In the experiments of comparing DCM versus the reference solvent chloroform, the most noticeable difference in the results observed was that, although DCM could still result in successful formation of micelles, nearly all of the formed micelles were empty, i.e., the encapsulation number was virtually zero, based on the transmission electron microscopy (TEM) results (Fig. 1). This indicates that, because DCM is much more volatile than chloroform and DCM leaves the oil-in-water emulsion system much more quickly, with DCM as the organic solvent the micelles don't have sufficient time to encapsulate the hydrophobic nanocrystals before the assembly of empty micelles is complete. This further suggests that, in the assembly process of micellar nanocrystals, the rate of the micelle encapsulation step is quite slow compared with that of the empty micelle assembly step. This is likely to a great extent due to the bulky size of nanocrystals compared with that of polymer molecules (monomers of micelles), rendering the time duration of mass transfer of nanocrystals to gain contact with polymer molecules significant (long enough not to be negligible) compared with that of mass transfer of polymer molecules. This reasoning is further supported by the experimental result with another organic solvent diethyl ether, whose boiling point is 34.6 °C and is also much lower than that of chloroform (ESI Fig. 1). When diethyl ether was used as the organic solvent, it was found that, similar as the encapsulation result given by DCM, virtually all formed micelles were empty (ESI Fig. 1).

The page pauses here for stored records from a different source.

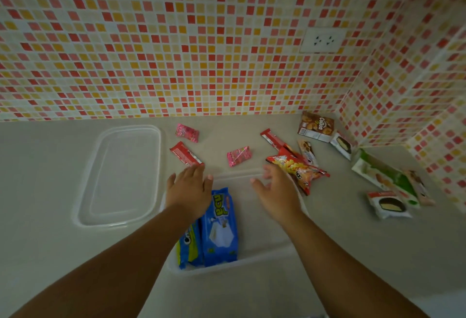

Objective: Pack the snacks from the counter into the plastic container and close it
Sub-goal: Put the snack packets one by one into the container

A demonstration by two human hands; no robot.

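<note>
A clear plastic container [267, 254] sits on the counter in front of me, holding two blue cookie packs [219, 229] on its left side. Its clear lid [123, 176] lies flat to the left. My left hand [190, 189] hovers open over the container's far left corner, fingertips touching a red wafer bar [185, 153]. My right hand [276, 191] is open over the far right corner, fingers beside a red-orange chip bag [300, 168]. Two pink candy packets [187, 133] [238, 155] and another red wafer bar [273, 139] lie beyond.
More snacks lie at the right: a brown Collon box [316, 127], a small brown packet [307, 152], two white pie packets [343, 144] [388, 204] and a green-white box [385, 176]. The tiled wall [201, 40] with a socket [324, 39] rises behind; a tiled corner closes the right.
</note>
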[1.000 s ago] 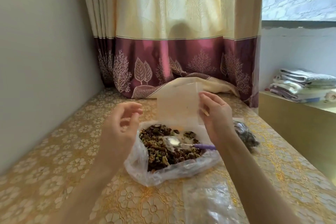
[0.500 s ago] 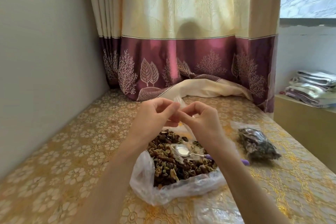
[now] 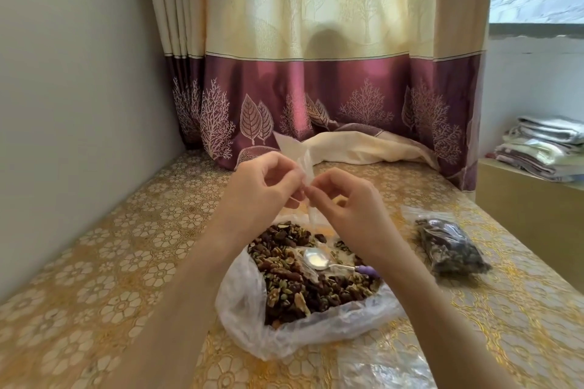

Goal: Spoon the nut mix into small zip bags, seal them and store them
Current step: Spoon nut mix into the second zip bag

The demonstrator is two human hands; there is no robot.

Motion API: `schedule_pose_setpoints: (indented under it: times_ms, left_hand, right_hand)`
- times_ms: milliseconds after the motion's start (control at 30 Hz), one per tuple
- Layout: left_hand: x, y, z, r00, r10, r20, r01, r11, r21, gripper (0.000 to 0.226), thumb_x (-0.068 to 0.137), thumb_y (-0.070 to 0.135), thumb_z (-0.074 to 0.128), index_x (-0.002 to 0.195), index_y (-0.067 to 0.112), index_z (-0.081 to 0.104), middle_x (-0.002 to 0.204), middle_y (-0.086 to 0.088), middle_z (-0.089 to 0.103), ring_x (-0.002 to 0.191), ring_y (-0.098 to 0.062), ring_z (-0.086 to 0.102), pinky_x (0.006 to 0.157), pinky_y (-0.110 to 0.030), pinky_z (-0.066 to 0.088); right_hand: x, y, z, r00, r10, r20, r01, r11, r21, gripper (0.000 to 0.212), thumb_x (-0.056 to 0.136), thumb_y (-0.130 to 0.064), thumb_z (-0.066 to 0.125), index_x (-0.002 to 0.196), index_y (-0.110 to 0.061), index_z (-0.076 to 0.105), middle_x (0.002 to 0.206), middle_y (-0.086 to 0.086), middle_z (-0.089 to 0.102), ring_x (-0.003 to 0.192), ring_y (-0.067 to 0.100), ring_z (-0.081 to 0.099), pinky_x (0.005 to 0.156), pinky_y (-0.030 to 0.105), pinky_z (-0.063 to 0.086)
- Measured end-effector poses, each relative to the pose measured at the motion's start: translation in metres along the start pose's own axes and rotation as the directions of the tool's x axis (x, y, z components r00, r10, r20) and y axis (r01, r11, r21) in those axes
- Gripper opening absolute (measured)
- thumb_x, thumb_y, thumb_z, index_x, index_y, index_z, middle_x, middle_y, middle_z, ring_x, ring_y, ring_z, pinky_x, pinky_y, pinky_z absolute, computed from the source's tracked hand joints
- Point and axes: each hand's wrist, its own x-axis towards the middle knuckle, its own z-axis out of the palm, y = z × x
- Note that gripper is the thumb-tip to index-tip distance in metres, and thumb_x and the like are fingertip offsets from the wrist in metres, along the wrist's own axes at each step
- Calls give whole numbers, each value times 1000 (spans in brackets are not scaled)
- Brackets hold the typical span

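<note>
Both hands, left hand [image 3: 262, 186] and right hand [image 3: 344, 199], pinch the small clear zip bag [image 3: 305, 164] with curled fingers. The bag stands tall between them. The silver spoon with a purple handle [image 3: 319, 262] lies just below, closer to the right hand.

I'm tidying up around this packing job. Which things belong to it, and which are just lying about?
Job: empty zip bag pinched by left hand and right hand; nut mix; spoon; filled bag.
Lying about: curtain; folded towels.

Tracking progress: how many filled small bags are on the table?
1: a filled bag lies right of the big nut bag. Both hands, left and right, pinch an empty bag. Others may be out of view.
</note>
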Motion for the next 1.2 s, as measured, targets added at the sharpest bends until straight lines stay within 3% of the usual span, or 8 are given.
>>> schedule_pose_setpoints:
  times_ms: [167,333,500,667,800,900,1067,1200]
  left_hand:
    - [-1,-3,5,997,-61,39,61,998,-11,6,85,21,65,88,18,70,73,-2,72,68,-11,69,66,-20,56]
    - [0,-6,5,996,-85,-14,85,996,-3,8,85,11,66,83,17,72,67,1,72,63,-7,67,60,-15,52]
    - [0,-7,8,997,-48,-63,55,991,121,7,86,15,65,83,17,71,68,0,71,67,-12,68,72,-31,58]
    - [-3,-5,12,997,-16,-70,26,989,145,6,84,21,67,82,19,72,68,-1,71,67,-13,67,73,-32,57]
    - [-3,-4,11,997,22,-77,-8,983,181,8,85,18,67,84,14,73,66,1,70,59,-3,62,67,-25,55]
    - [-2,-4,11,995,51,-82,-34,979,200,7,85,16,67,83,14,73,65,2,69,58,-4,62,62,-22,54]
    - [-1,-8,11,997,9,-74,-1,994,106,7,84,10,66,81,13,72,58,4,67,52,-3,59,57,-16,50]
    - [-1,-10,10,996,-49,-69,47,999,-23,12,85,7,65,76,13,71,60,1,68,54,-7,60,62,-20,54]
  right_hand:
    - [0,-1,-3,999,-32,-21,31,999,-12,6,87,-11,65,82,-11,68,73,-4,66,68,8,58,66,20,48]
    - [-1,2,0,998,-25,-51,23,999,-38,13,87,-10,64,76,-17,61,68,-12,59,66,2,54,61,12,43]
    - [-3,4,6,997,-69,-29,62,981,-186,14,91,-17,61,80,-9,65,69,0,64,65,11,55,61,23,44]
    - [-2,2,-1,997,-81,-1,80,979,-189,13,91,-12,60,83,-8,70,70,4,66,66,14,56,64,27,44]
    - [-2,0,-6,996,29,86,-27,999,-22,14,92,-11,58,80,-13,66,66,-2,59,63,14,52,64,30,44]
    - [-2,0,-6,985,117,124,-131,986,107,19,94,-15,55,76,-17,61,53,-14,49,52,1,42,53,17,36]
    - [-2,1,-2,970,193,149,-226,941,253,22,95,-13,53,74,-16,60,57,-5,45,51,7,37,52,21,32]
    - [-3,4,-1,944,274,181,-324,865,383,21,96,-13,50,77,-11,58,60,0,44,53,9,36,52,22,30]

It should be noted that, from the point of view of potential of translation to industry, we consider diethyl ether unsafe to be used for industry setting because it is a highly flammable solvent (flash point −45 °C).


image file: c6ra28741g-f1.tif
Fig. 1 Effect of DCM and THF versus the reference organic solvent chloroform on the encapsulation number of micellar nanocrystals. (a–c) Representative transmission electron microscopy (TEM) images of micelles via DCM, THF, and chloroform, respectively. Each of the dark spherical spots (several nanometers in diameter) in the TEM images corresponds to a quantum dot (QD). (d) Percentage of empty micelles when DCM or chloroform was used as the organic solvent. (e and f) Number distribution of nanocrystal-encapsulated micelles with different encapsulation number (number of QD in each micelle) when THF and chloroform, respectively, was used as the organic solvent.

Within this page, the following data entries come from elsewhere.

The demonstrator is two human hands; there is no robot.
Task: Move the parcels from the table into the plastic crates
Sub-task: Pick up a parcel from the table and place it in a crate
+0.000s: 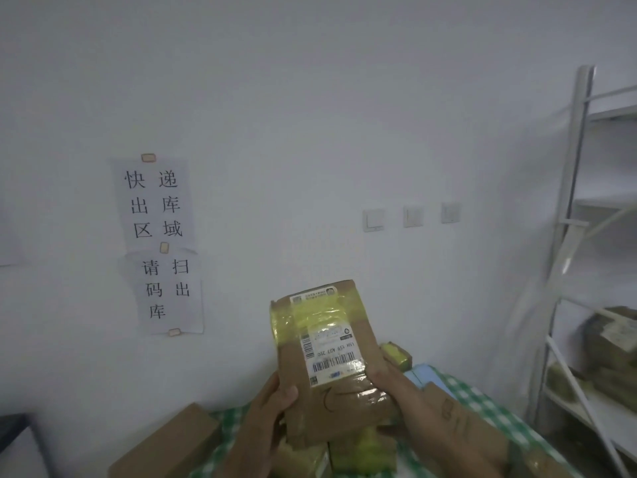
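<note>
A brown cardboard parcel is held up in the lower centre of the frame, above the tabletop, its face turned toward the camera. Yellowish tape crosses its upper part, and a white shipping label with barcodes sits on its front. The left hand grips the parcel's lower left edge, thumb on the front and fingers curled behind. The right hand holds the lower right edge, its fingers wrapped round the side.

Below the hands, the tabletop is covered with a green-and-white checked cloth and carries more parcels: a plain brown box at lower left, several yellow-taped ones beneath the held parcel, a small taped one just behind the right hand, and a brown box with markings at lower right.

Behind everything is a white wall. At centre left, two paper signs with Chinese characters are taped one above the other. Three light switches sit in a row at centre right. At the right edge stands a white metal shelf, with more parcels on its lower levels.
</note>
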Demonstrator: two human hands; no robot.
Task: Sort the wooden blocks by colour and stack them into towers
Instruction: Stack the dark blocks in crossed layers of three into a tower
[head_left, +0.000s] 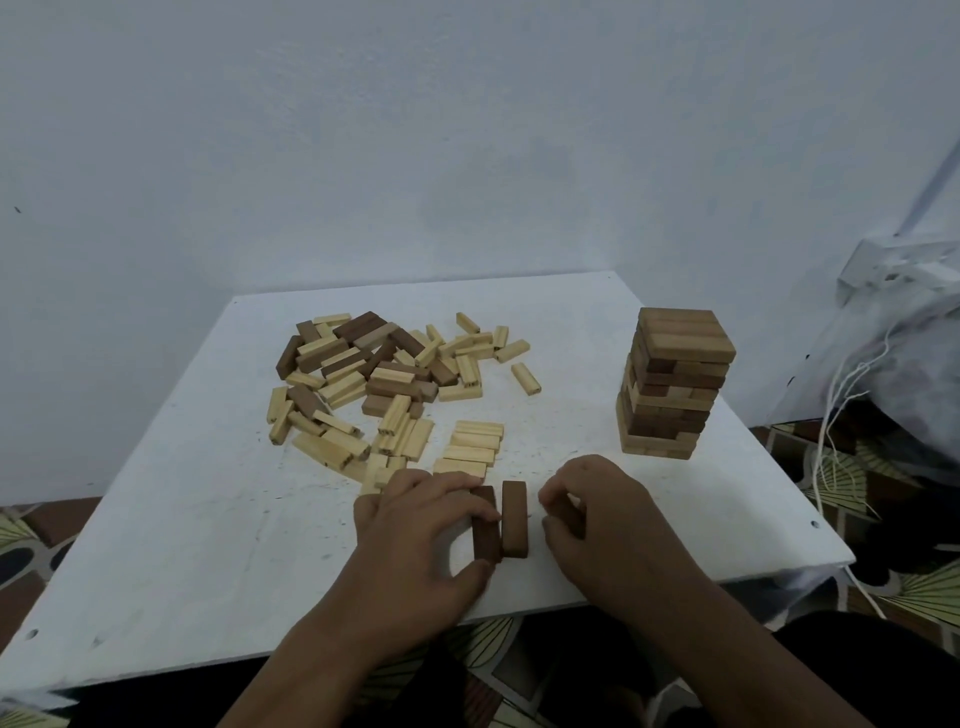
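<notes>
Two dark brown blocks lie side by side near the front edge of the white board (182, 519). My left hand (415, 540) grips the left dark block (485, 540) between fingers and thumb. The right dark block (514, 525) stands free beside it. My right hand (597, 525) has its fingers curled around a third dark block (570, 519), mostly hidden. A loose pile of light and dark blocks (374, 379) lies at the back left. A short row of light blocks (470, 449) lies flat just beyond my hands.
A tall tower of mid-brown and darker blocks (675, 384) stands at the board's right side. A white bag with strings (883, 364) sits off the board to the right. A patterned mat (883, 587) lies under the board, and a pale wall rises behind.
</notes>
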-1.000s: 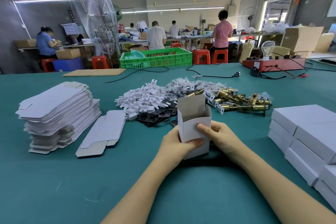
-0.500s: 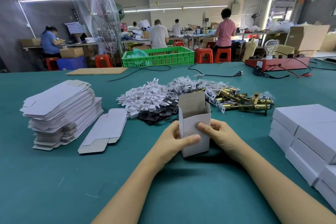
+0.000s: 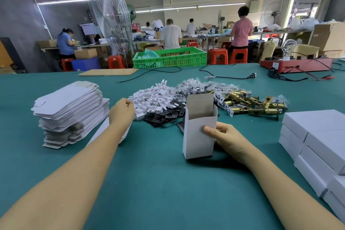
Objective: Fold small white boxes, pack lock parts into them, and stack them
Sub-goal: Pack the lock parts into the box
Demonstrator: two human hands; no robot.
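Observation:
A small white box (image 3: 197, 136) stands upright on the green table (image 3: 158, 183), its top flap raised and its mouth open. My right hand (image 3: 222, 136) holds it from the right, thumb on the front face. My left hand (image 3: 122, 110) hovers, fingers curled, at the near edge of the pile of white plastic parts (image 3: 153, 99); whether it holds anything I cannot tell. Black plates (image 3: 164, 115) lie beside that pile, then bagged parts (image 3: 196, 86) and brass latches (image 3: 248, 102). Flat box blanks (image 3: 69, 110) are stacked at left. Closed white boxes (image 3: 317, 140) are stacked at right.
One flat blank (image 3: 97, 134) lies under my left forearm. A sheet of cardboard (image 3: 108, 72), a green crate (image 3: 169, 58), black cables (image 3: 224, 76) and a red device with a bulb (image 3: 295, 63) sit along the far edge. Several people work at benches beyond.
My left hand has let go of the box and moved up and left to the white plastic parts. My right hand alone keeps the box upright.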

In the experiments of comparing THF versus the reference solvent chloroform, it was found that THF as the organic solvent greatly enhanced the encapsulation of QDs in micelles, as shown by the dramatic decrease in the percentage of empty micelles (decrease from 82.2 ± 2.9% to 46.5 ± 5.0%, i.e., a nearly twofold reduction, the decrease was determined to be significant at the significance level 5%) and increase in the average number of QDs in each micelle with encapsulated QDs (Fig. 1). This increase in nanocrystal encapsulation by the micelles is important for applications of micellar nanocrystals, and this result shows that adjusting organic solvent could indeed lead to improvement in nanocrystal encapsulation. The most important difference in solvent property between THF and chloroform is the water miscibility: THF is water-miscible while chloroform is water-immiscible (both organic solvents can dissolve QDs and the amphiphilic block copolymer PS–PEG). Thus, THF could greatly facilitate the mass transfer in the assembly ‘reaction’ system, and enhance encapsulation of QDs into micelles.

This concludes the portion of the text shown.